__What the exercise asks__
Once the pictures are set aside, transcribe each line of the listing exactly.

__Data to use__
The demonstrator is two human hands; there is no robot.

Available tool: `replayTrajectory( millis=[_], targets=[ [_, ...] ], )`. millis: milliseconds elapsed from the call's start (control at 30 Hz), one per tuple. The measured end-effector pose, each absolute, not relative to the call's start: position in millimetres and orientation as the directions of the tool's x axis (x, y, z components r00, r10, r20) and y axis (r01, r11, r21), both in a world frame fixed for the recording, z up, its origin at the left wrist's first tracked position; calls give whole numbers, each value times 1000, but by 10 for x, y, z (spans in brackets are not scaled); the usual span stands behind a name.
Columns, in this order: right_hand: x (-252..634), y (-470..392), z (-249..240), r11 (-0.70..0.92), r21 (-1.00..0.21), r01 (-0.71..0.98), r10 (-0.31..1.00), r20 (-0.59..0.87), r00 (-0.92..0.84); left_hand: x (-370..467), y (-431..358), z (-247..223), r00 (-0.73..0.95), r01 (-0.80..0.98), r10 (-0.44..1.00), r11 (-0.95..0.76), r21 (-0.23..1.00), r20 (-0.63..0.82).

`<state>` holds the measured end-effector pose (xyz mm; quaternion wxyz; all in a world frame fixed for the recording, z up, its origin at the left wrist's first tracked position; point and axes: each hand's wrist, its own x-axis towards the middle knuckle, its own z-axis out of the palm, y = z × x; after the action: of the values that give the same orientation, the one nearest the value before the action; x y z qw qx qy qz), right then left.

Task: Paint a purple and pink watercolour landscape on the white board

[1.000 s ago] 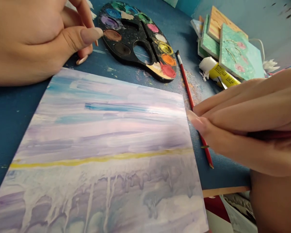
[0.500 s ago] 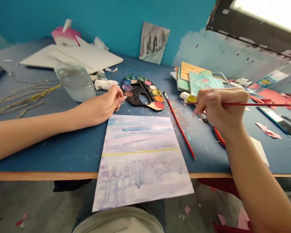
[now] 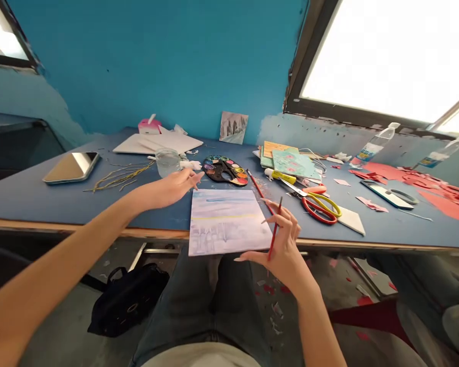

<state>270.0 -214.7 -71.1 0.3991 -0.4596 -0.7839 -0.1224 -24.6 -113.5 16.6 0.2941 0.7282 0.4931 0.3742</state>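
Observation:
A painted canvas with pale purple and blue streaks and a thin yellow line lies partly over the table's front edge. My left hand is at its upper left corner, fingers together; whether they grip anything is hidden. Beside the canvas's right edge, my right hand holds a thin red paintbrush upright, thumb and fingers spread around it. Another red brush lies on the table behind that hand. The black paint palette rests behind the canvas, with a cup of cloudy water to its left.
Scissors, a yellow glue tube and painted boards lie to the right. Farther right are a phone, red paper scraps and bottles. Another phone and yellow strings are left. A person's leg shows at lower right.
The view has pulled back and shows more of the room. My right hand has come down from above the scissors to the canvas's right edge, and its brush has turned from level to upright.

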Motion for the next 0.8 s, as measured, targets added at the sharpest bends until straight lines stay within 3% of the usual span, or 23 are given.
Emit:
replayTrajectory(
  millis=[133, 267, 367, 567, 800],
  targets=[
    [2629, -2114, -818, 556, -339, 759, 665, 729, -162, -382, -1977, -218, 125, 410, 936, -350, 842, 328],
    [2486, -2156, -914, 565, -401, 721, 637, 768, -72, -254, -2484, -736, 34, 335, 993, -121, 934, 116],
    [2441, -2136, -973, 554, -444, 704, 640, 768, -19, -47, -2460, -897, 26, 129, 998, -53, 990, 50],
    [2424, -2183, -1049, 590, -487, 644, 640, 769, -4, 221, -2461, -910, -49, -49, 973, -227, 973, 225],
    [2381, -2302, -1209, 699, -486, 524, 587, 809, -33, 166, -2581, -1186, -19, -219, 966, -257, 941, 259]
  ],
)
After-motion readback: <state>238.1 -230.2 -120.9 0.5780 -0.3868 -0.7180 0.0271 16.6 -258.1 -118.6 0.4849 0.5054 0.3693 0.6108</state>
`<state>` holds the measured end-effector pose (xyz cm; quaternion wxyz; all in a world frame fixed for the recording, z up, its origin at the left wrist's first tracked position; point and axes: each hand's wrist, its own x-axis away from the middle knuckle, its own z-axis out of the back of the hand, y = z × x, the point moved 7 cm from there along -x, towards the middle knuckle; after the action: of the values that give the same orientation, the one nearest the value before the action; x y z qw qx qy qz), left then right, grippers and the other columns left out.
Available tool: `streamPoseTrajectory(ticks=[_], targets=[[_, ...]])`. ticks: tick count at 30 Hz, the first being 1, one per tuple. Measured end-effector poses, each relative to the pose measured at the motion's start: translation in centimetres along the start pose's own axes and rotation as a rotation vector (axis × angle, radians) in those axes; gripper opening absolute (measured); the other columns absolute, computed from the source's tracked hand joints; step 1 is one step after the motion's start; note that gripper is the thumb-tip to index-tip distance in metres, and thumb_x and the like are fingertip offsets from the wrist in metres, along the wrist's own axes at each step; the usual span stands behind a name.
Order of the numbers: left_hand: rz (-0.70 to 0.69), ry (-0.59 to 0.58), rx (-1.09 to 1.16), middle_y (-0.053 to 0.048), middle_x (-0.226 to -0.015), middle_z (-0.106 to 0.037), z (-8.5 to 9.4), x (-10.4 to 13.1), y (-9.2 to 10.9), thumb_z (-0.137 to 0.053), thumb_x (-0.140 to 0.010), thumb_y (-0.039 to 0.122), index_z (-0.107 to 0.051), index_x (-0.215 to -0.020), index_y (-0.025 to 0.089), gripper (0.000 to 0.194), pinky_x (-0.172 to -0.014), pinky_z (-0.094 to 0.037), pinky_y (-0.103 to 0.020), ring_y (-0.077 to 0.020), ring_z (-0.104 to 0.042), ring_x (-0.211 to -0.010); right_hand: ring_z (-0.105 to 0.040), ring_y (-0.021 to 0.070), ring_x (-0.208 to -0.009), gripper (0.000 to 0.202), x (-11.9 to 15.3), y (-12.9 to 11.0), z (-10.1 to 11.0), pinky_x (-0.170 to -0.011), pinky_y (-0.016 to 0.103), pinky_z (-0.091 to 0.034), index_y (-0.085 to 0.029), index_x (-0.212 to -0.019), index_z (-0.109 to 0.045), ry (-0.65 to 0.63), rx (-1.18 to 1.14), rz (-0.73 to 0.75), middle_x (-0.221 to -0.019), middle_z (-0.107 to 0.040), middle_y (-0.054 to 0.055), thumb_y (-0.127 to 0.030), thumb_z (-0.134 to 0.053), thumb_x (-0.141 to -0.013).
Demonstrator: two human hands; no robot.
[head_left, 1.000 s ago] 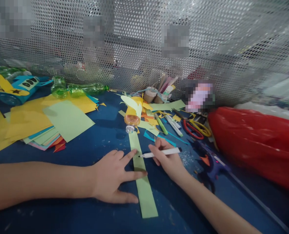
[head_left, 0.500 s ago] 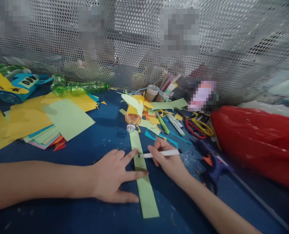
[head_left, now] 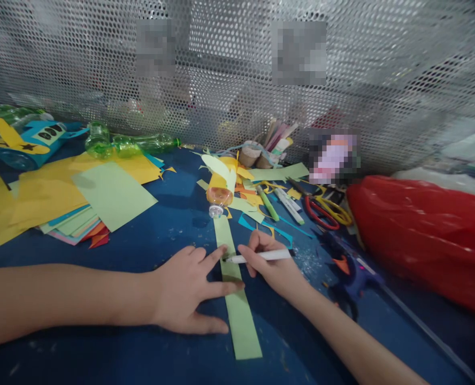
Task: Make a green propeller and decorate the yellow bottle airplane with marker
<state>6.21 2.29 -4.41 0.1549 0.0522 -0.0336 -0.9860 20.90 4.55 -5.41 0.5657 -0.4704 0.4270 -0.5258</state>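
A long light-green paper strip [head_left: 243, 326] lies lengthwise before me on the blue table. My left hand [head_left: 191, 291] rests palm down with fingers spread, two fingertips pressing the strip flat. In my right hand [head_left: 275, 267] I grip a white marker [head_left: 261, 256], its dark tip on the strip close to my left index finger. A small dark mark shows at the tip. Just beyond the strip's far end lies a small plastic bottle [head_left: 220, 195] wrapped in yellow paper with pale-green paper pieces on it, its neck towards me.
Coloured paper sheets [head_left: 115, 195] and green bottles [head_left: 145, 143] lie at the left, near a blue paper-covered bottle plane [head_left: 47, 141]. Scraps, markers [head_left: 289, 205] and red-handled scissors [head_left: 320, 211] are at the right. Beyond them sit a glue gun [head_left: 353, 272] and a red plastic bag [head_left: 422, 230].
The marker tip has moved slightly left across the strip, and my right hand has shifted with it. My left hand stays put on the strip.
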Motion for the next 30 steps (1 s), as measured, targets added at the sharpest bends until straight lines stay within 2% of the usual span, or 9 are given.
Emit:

__Your response__
The demonstrator is two human hands; there is no robot.

Available tool: `replayTrajectory( millis=[_], targets=[ [_, ...] ], )`. millis: milliseconds elapsed from the call's start (control at 30 Hz), one per tuple. The measured end-effector pose, each absolute, not relative to the call's start: position in millimetres and orientation as the directions of the tool's x axis (x, y, z components r00, r10, r20) and y axis (r01, r11, r21), both in a world frame fixed for the recording, z up, its origin at the left wrist's first tracked position; calls give whole numbers, each value times 1000, but by 10 for x, y, z (spans in brackets are not scaled); the usual span stands behind a name.
Columns, in this order: right_hand: x (-252..634), y (-470..392), z (-249..240), r11 (-0.70..0.92), r21 (-1.00..0.21), r01 (-0.71..0.98), r10 (-0.31..1.00), r20 (-0.59..0.87), r00 (-0.92..0.84); left_hand: x (-370..467), y (-431..358), z (-247..223), r00 (-0.73..0.95), r01 (-0.80..0.98), r10 (-0.44..1.00), r11 (-0.95..0.76), r21 (-0.23..1.00), r20 (-0.63..0.82).

`<state>` holds the measured end-effector pose (xyz mm; quaternion wxyz; all in a world frame fixed for the recording, z up, its origin at the left wrist's first tracked position; point and axes: each hand's wrist, its own x-axis towards the middle knuckle, its own z-axis out of the palm, y = z × x; after the action: of the values that give the same orientation, the one nearest the value before the action; x y z qw qx qy qz), right then left.

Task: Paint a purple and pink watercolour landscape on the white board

[1.000 s ago] 
[0.500 s ago] 
[now] 

<state>270.0 -214.7 -71.1 0.3991 -0.4596 -0.7839 -0.1224 -24.6 -113.5 16.6 0.2941 0.7282 0.4931 0.3742</state>
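Observation:
A painted canvas with pale purple and blue streaks and a thin yellow line lies partly over the table's front edge. My left hand is at its upper left corner, fingers together; whether they grip anything is hidden. Beside the canvas's right edge, my right hand holds a thin red paintbrush upright, thumb and fingers spread around it. Another red brush lies on the table behind that hand. The black paint palette rests behind the canvas, with a cup of cloudy water to its left.
Scissors, a yellow glue tube and painted boards lie to the right. Farther right are a phone, red paper scraps and bottles. Another phone and yellow strings are left. A person's leg shows at lower right.
The view has pulled back and shows more of the room. My right hand has come down from above the scissors to the canvas's right edge, and its brush has turned from level to upright.
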
Motion for the next 0.8 s, as measured, targets added at the sharpest bends until straight lines stay within 3% of the usual span, or 23 are given.
Emit:
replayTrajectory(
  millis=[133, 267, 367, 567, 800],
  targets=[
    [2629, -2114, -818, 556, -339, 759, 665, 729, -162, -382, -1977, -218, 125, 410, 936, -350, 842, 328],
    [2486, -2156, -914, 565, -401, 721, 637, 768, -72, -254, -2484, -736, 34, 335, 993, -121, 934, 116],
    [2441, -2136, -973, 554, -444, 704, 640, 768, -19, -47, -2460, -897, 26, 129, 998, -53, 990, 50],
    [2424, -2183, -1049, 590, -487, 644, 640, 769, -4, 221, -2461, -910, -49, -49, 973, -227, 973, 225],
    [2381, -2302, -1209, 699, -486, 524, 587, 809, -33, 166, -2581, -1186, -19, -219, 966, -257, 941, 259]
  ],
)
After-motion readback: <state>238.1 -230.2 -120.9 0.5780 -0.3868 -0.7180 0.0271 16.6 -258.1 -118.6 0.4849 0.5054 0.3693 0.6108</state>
`<state>` holds the measured end-effector pose (xyz cm; quaternion wxyz; all in a world frame fixed for the recording, z up, its origin at the left wrist's first tracked position; point and axes: each hand's wrist, its own x-axis away from the middle knuckle, its own z-axis out of the back of the hand, y = z × x, the point moved 7 cm from there along -x, towards the middle knuckle; after the action: of the values that give the same orientation, the one nearest the value before the action; x y z qw qx qy qz), left then right, grippers and the other columns left out.
Available tool: `streamPoseTrajectory(ticks=[_], targets=[[_, ...]])`. ticks: tick count at 30 Hz, the first being 1, one per tuple. Measured end-effector poses, each relative to the pose measured at the motion's start: translation in centimetres along the start pose's own axes and rotation as a rotation vector (axis × angle, radians) in those axes; gripper opening absolute (measured); the other columns absolute, computed from the source's tracked hand joints; step 1 is one step after the motion's start; note that gripper is the thumb-tip to index-tip distance in metres, and thumb_x and the like are fingertip offsets from the wrist in metres, along the wrist's own axes at each step; the usual span stands behind a name.
Order of the numbers: left_hand: rz (-0.70 to 0.69), ry (-0.59 to 0.58), rx (-1.09 to 1.16), middle_y (-0.053 to 0.048), middle_x (-0.226 to -0.015), middle_z (-0.106 to 0.037), z (-8.5 to 9.4), x (-10.4 to 13.1), y (-9.2 to 10.9), thumb_z (-0.137 to 0.053), thumb_x (-0.140 to 0.010), thumb_y (-0.039 to 0.122), index_z (-0.107 to 0.051), index_x (-0.215 to -0.020), index_y (-0.025 to 0.089), gripper (0.000 to 0.194), pinky_x (-0.172 to -0.014), pinky_z (-0.094 to 0.037), pinky_y (-0.103 to 0.020), ring_y (-0.077 to 0.020), ring_z (-0.104 to 0.042), ring_x (-0.211 to -0.010); right_hand: ring_z (-0.105 to 0.040), ring_y (-0.021 to 0.070), ring_x (-0.208 to -0.009), gripper (0.000 to 0.202), x (-11.9 to 15.3), y (-12.9 to 11.0), z (-10.1 to 11.0), pinky_x (-0.170 to -0.011), pinky_y (-0.016 to 0.103), pinky_z (-0.091 to 0.034), index_y (-0.085 to 0.029), index_x (-0.212 to -0.019), index_z (-0.109 to 0.045), ry (-0.65 to 0.63), rx (-1.18 to 1.14), rz (-0.73 to 0.75), middle_x (-0.221 to -0.019), middle_z (-0.107 to 0.040), middle_y (-0.054 to 0.055), thumb_y (-0.127 to 0.030), thumb_z (-0.134 to 0.053), thumb_x (-0.141 to -0.013).
Demonstrator: two human hands; no robot.
[head_left, 1.000 s ago] 
[head_left, 0.500 s ago] 
[head_left, now] 
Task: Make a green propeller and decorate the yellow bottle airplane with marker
<state>6.21 2.29 -4.41 0.1549 0.0522 -0.0336 -0.9860 20.90 4.55 -5.41 0.5657 -0.4704 0.4270 -0.5258</state>
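A long light-green paper strip [head_left: 243, 326] lies lengthwise before me on the blue table. My left hand [head_left: 191, 291] rests palm down with fingers spread, two fingertips pressing the strip flat. In my right hand [head_left: 275, 267] I grip a white marker [head_left: 261, 256], its dark tip on the strip close to my left index finger. A small dark mark shows at the tip. Just beyond the strip's far end lies a small plastic bottle [head_left: 220, 195] wrapped in yellow paper with pale-green paper pieces on it, its neck towards me.
Coloured paper sheets [head_left: 115, 195] and green bottles [head_left: 145, 143] lie at the left, near a blue paper-covered bottle plane [head_left: 47, 141]. Scraps, markers [head_left: 289, 205] and red-handled scissors [head_left: 320, 211] are at the right. Beyond them sit a glue gun [head_left: 353, 272] and a red plastic bag [head_left: 422, 230].
The marker tip has moved slightly left across the strip, and my right hand has shifted with it. My left hand stays put on the strip.
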Motion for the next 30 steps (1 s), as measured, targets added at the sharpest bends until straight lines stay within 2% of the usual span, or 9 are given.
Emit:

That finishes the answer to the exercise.